What the exercise asks: In the entries below, find the line with "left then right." and print exactly every line from there up to and including the line with "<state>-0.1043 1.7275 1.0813", with no other lines.

Data for analysis:

___

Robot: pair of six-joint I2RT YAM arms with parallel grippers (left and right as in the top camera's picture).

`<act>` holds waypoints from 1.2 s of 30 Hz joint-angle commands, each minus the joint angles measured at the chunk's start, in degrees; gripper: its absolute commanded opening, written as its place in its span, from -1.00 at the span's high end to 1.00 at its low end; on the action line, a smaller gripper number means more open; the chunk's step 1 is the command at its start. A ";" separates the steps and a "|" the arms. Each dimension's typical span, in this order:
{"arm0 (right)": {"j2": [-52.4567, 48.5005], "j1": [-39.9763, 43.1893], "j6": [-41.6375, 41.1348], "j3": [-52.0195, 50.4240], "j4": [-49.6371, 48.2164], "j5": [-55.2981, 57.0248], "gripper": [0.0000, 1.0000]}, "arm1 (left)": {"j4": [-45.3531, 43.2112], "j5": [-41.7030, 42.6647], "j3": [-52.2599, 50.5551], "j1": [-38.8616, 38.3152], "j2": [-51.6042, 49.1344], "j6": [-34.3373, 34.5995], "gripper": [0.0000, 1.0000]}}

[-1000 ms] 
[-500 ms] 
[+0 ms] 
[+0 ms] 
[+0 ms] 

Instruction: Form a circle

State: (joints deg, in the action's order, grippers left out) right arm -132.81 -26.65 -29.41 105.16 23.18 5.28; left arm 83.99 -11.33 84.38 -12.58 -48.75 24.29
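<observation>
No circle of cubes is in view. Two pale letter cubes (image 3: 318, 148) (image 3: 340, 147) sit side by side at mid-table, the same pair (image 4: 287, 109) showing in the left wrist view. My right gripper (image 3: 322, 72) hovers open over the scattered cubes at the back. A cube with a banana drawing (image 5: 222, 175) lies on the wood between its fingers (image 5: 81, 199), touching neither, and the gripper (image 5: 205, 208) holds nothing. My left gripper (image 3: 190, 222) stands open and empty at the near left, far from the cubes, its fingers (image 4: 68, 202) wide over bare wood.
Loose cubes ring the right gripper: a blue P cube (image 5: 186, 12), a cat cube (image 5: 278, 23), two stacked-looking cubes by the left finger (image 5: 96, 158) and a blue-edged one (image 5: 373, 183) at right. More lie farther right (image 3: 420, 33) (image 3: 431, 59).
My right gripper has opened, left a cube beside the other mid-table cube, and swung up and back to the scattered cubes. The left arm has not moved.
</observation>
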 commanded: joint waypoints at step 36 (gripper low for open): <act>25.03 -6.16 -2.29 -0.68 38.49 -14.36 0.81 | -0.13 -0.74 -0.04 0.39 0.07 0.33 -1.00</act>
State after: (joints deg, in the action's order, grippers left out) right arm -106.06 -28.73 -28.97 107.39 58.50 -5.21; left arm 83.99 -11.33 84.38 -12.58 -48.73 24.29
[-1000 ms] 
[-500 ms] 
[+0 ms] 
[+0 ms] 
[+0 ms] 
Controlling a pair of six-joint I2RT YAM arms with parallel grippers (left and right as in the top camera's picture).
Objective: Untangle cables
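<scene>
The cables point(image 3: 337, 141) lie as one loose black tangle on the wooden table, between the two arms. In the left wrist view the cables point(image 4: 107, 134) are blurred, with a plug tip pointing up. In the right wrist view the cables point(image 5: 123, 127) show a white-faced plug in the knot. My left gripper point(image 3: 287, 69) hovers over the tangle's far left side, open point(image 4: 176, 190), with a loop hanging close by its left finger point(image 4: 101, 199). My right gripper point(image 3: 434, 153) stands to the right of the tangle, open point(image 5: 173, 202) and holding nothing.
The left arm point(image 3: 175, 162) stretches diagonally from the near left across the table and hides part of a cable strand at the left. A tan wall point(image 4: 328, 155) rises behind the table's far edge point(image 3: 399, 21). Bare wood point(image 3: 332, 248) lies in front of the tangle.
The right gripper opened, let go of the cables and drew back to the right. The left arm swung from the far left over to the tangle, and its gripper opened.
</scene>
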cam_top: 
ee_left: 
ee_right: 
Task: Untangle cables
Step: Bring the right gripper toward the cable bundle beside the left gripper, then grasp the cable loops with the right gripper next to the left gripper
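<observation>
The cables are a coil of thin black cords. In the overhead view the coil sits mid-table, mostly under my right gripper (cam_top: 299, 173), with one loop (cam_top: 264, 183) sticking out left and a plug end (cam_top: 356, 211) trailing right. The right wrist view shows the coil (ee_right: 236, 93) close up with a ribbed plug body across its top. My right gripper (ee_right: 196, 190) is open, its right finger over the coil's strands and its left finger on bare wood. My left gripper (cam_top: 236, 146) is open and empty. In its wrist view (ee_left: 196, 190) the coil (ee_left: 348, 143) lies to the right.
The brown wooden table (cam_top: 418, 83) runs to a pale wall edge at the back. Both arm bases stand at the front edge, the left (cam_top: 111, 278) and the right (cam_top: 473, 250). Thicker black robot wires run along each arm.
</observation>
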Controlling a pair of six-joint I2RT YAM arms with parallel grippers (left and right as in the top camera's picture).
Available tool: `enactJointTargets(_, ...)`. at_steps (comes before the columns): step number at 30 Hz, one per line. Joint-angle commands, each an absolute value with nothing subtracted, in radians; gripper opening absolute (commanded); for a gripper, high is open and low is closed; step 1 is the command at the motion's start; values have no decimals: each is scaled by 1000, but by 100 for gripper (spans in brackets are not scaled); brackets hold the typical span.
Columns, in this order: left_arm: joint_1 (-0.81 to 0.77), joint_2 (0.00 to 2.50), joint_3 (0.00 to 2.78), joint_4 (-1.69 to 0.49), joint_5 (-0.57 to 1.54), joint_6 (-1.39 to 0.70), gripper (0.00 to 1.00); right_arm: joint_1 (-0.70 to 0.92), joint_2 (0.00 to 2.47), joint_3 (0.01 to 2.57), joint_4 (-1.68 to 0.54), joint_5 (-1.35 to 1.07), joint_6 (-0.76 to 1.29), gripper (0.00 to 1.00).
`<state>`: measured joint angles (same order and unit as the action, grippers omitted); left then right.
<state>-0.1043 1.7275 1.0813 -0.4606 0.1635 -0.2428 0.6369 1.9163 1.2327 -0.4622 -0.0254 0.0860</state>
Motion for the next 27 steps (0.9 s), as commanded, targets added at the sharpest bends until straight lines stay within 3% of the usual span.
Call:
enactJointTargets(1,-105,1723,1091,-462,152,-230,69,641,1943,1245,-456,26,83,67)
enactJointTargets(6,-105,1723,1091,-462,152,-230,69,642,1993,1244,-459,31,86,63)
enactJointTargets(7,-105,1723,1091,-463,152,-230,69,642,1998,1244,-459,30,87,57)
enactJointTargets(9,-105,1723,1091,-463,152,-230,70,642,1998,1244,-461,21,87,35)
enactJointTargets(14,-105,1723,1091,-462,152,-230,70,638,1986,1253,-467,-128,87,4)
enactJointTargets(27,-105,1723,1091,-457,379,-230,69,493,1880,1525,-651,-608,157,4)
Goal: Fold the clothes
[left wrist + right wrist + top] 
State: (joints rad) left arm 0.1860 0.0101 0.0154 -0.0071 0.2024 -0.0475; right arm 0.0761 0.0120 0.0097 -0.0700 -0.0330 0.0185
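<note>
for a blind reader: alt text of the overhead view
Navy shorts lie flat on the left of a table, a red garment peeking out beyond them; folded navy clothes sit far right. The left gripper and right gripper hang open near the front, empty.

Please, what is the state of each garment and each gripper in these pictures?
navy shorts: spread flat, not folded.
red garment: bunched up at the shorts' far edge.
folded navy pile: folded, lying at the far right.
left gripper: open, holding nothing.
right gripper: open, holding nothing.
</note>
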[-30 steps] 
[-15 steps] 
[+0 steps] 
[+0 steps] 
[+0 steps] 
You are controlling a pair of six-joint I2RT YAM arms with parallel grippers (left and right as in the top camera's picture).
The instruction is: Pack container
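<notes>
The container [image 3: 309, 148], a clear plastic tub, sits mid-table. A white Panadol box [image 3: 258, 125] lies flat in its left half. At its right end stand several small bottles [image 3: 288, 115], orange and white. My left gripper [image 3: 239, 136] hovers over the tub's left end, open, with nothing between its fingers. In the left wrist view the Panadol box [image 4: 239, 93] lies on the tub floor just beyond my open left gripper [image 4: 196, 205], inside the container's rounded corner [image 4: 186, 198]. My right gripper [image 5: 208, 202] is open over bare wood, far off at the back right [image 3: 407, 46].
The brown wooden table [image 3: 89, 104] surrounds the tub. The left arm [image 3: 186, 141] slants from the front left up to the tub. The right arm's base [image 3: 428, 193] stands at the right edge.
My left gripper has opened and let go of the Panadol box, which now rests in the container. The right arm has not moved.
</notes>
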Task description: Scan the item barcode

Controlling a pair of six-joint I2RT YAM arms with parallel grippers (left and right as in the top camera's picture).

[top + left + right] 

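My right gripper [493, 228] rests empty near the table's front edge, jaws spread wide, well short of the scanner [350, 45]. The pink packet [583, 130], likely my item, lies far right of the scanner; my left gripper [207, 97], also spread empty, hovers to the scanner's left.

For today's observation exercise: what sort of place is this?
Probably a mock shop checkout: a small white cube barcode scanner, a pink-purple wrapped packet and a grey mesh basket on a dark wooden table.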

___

Final answer:
`<state>`: measured joint angles (same order and unit as the action, grippers omitted); left then right.
<state>-0.1043 1.7275 1.0813 -0.4606 0.1635 -0.2428 0.6369 1.9163 1.2327 -0.4622 -0.0254 0.0860</state>

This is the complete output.